§ **TASK DETAILS**:
The records that follow should be retyped word for word.

§ **TASK INPUT**:
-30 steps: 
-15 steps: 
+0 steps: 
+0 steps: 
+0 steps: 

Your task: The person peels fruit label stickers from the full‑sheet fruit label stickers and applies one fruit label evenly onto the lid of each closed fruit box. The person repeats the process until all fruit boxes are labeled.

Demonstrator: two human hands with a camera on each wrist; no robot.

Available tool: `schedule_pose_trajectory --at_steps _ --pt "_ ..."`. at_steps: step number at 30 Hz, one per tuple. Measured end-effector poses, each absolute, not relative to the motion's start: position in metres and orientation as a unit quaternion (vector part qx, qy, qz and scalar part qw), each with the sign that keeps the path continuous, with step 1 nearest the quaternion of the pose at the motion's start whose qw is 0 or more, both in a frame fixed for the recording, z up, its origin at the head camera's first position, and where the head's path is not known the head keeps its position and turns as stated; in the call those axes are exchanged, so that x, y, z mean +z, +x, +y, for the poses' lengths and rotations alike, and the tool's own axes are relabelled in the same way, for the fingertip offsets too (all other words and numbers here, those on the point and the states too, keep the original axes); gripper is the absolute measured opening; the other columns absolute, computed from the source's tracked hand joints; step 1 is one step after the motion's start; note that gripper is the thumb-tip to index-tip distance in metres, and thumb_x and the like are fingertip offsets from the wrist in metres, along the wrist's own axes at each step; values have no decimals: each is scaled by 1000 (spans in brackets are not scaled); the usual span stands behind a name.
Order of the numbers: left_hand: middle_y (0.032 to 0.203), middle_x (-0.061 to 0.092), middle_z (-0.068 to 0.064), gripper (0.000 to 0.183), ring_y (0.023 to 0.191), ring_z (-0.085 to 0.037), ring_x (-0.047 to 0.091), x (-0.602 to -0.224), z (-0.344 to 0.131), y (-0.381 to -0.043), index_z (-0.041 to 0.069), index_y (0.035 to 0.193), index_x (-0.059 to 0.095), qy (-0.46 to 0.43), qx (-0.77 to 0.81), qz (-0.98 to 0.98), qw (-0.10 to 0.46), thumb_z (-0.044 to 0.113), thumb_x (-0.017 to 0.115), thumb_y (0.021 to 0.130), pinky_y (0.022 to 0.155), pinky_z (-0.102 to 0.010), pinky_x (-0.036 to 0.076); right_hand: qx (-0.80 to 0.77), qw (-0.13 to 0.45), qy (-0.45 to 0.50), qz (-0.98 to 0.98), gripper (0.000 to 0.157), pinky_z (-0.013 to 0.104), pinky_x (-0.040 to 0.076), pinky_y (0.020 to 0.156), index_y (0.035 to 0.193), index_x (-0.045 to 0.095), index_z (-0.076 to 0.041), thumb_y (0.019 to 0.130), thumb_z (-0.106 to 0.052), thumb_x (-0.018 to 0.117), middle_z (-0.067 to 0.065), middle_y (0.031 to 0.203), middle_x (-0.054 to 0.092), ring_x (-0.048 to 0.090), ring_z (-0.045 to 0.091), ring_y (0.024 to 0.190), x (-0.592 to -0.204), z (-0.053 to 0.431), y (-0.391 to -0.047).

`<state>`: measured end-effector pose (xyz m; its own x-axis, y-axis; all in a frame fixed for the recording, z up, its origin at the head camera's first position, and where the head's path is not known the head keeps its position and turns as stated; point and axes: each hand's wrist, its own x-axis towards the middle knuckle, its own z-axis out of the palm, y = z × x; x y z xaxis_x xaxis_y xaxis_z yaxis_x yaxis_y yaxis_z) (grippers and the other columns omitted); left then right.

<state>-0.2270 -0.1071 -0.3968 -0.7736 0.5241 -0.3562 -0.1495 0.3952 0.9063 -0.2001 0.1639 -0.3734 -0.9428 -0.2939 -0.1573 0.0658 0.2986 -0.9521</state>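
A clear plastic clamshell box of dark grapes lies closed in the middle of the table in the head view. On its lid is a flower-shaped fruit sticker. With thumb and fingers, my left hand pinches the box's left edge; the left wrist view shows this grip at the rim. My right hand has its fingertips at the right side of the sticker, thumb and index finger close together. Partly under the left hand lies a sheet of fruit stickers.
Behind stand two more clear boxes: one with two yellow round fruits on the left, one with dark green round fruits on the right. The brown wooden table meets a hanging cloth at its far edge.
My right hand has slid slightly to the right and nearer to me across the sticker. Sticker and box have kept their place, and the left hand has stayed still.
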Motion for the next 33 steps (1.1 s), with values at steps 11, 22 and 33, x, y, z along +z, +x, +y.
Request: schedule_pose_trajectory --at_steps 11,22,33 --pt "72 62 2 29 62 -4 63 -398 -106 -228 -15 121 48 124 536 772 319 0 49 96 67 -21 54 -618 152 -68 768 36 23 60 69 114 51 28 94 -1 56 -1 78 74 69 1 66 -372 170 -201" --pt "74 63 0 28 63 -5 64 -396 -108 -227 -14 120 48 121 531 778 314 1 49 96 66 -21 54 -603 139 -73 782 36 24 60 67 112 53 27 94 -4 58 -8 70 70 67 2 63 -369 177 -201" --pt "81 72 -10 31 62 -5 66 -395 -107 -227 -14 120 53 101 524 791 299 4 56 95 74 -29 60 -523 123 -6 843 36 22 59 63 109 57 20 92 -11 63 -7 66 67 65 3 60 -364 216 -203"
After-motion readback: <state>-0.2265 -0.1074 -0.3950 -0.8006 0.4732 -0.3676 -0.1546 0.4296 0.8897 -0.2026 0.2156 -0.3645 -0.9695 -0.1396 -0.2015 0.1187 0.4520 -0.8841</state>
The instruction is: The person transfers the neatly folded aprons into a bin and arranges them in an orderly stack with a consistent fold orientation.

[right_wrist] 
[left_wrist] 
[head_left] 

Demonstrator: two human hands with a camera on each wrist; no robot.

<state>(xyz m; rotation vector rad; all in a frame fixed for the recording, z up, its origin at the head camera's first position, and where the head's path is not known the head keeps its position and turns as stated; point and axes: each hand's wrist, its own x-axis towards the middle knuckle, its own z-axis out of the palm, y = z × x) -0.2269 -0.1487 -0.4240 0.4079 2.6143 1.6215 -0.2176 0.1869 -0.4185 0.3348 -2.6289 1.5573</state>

§ **SOLUTION**:
-30 steps: 
-15 steps: 
+0 steps: 
+0 steps: 
+0 steps: 

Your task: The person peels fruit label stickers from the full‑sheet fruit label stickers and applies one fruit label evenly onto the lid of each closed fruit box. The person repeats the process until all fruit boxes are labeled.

Demonstrator: two human hands with a camera on each wrist; no robot.

Available tool: `schedule_pose_trajectory --at_steps _ --pt "_ ..."`. at_steps: step number at 30 Hz, one per tuple. Measured end-effector poses, each absolute, not relative to the motion's start: position in metres and orientation as a unit quaternion (vector part qx, qy, qz and scalar part qw), each with the sign that keeps the path continuous, with step 1 nearest the quaternion of the pose at the motion's start whose qw is 0 or more, both in a frame fixed for the recording, z up, its origin at the head camera's first position, and where the head's path is not known the head keeps its position and turns as stated; in the call those axes are exchanged, so that x, y, z mean +z, +x, +y, for the poses' lengths and rotations alike, and the tool's own axes are relabelled in the same way, for the fingertip offsets too (all other words and numbers here, those on the point and the states too, keep the original axes); gripper is the absolute measured opening; the other columns absolute, computed from the source's tracked hand joints; step 1 is one step after the motion's start; note that gripper is the thumb-tip to index-tip distance in metres, and thumb_x and the like are fingertip offsets from the wrist in metres, along the wrist's own axes at each step; values have no decimals: each is scaled by 1000 (spans in brackets are not scaled); the usual span stands behind a name.
Order of the numbers: left_hand: middle_y (0.032 to 0.203), middle_x (-0.061 to 0.092), middle_z (-0.068 to 0.064), gripper (0.000 to 0.183), ring_y (0.023 to 0.191), ring_z (-0.085 to 0.037), ring_x (-0.047 to 0.091), x (-0.602 to -0.224), z (-0.344 to 0.131), y (-0.381 to -0.043), index_z (-0.041 to 0.069), index_y (0.035 to 0.193), index_x (-0.059 to 0.095), qy (-0.46 to 0.43), qx (-0.77 to 0.81), qz (-0.98 to 0.98), qw (-0.10 to 0.46), thumb_z (-0.044 to 0.113), thumb_x (-0.017 to 0.115), thumb_y (0.021 to 0.130), pinky_y (0.022 to 0.155), pinky_z (-0.102 to 0.010), pinky_x (-0.036 to 0.076); right_hand: qx (-0.80 to 0.77), qw (-0.13 to 0.45), qy (-0.45 to 0.50), qz (-0.98 to 0.98), gripper (0.000 to 0.157), pinky_z (-0.013 to 0.104), pinky_x (-0.040 to 0.076), pinky_y (0.020 to 0.156), index_y (0.035 to 0.193), index_x (-0.045 to 0.095), index_z (-0.076 to 0.041), thumb_y (0.019 to 0.130), thumb_z (-0.106 to 0.052), thumb_x (-0.018 to 0.117), middle_z (-0.067 to 0.065), middle_y (0.031 to 0.203), middle_x (-0.054 to 0.092), ring_x (-0.048 to 0.090), ring_z (-0.045 to 0.091), ring_y (0.024 to 0.190), x (-0.592 to -0.204), z (-0.053 to 0.431), y (-0.391 to -0.047).

`<state>`: measured end-effector pose (xyz m; its own x-axis, y-axis; all in a frame fixed for the recording, z up, its origin at the head camera's first position, and where the head's path is not known the head keeps its position and turns as stated; point and axes: each hand's wrist, its own x-axis towards the middle knuckle, its own z-axis out of the palm, y = z × x; x y z xaxis_x xaxis_y xaxis_z yaxis_x yaxis_y yaxis_z) (grippers and the other columns omitted); left then right.

<state>-0.2270 -0.1071 -0.3968 -0.7736 0.5241 -0.3562 -0.1495 0.3952 0.9063 -0.2001 0.1639 -0.3734 -0.9428 -0.2939 -0.1573 0.0658 0.2986 -0.9521</state>
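A clear plastic clamshell box of dark grapes lies closed in the middle of the table in the head view. On its lid is a flower-shaped fruit sticker. With thumb and fingers, my left hand pinches the box's left edge; the left wrist view shows this grip at the rim. My right hand has its fingertips at the right side of the sticker, thumb and index finger close together. Partly under the left hand lies a sheet of fruit stickers.
Behind stand two more clear boxes: one with two yellow round fruits on the left, one with dark green round fruits on the right. The brown wooden table meets a hanging cloth at its far edge.
My right hand has slid slightly to the right and nearer to me across the sticker. Sticker and box have kept their place, and the left hand has stayed still.
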Motion for the next 33 steps (1.1 s), with values at steps 11, 22 and 33, x, y, z along +z, +x, +y.
Request: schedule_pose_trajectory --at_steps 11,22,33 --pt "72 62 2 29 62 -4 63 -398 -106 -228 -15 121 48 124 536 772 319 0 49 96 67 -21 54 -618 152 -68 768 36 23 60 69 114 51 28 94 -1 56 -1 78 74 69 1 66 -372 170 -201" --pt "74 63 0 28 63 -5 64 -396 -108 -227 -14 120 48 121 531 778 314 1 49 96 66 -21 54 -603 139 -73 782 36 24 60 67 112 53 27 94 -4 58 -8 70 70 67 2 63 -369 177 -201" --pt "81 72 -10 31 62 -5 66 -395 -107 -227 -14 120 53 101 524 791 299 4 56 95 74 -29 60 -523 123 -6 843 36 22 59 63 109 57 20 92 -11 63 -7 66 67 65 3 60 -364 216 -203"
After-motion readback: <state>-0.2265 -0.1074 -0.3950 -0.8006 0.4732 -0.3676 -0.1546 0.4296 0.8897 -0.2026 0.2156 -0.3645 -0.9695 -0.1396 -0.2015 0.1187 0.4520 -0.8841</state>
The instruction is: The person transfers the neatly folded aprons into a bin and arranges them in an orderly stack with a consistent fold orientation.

[right_wrist] 
[left_wrist] 
[head_left] 

Demonstrator: two human hands with a camera on each wrist; no robot.

<state>(xyz m; rotation vector rad; all in a frame fixed for the recording, z up, its origin at the head camera's first position, and where the head's path is not known the head keeps its position and turns as stated; point and axes: each hand's wrist, its own x-axis towards the middle knuckle, its own z-axis out of the palm, y = z × x) -0.2269 -0.1487 -0.4240 0.4079 2.6143 1.6215 -0.2176 0.1869 -0.4185 0.3348 -2.6289 1.5573</state>

No further response is required.